A precise copy of the data is required, with every picture left out.

═══

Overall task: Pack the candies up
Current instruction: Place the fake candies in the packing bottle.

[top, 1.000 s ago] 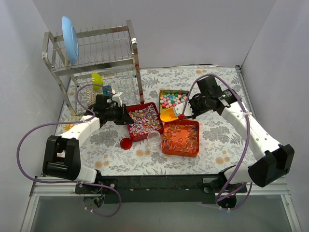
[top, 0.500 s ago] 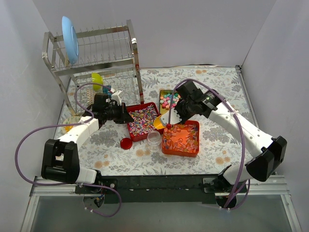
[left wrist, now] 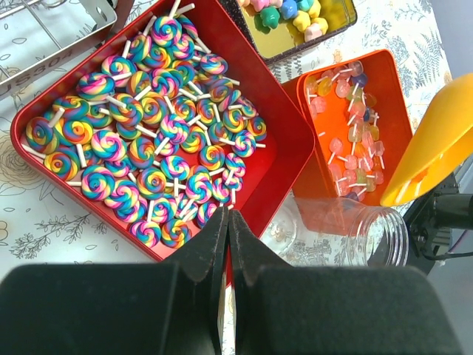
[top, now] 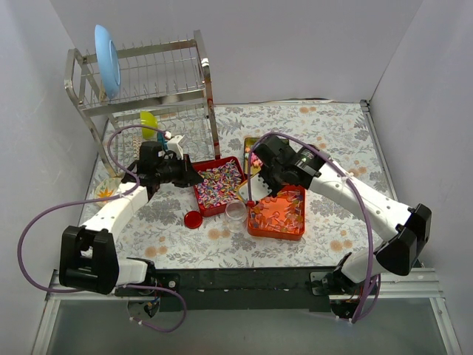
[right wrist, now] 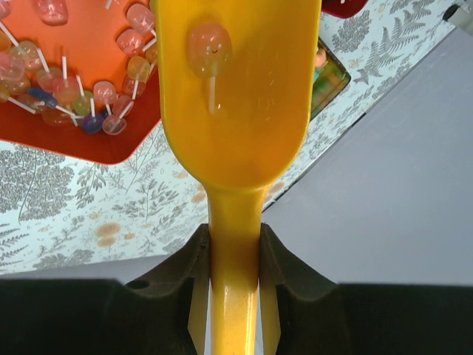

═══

* ANSWER TO THIS EXERCISE
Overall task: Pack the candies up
Current instruction: Place the fake candies in the packing bottle.

[top, 1.000 s ago] 
[top, 0.500 s ago] 
[left wrist, now] 
[top, now] 
[right wrist, now] 

This output has come to an end.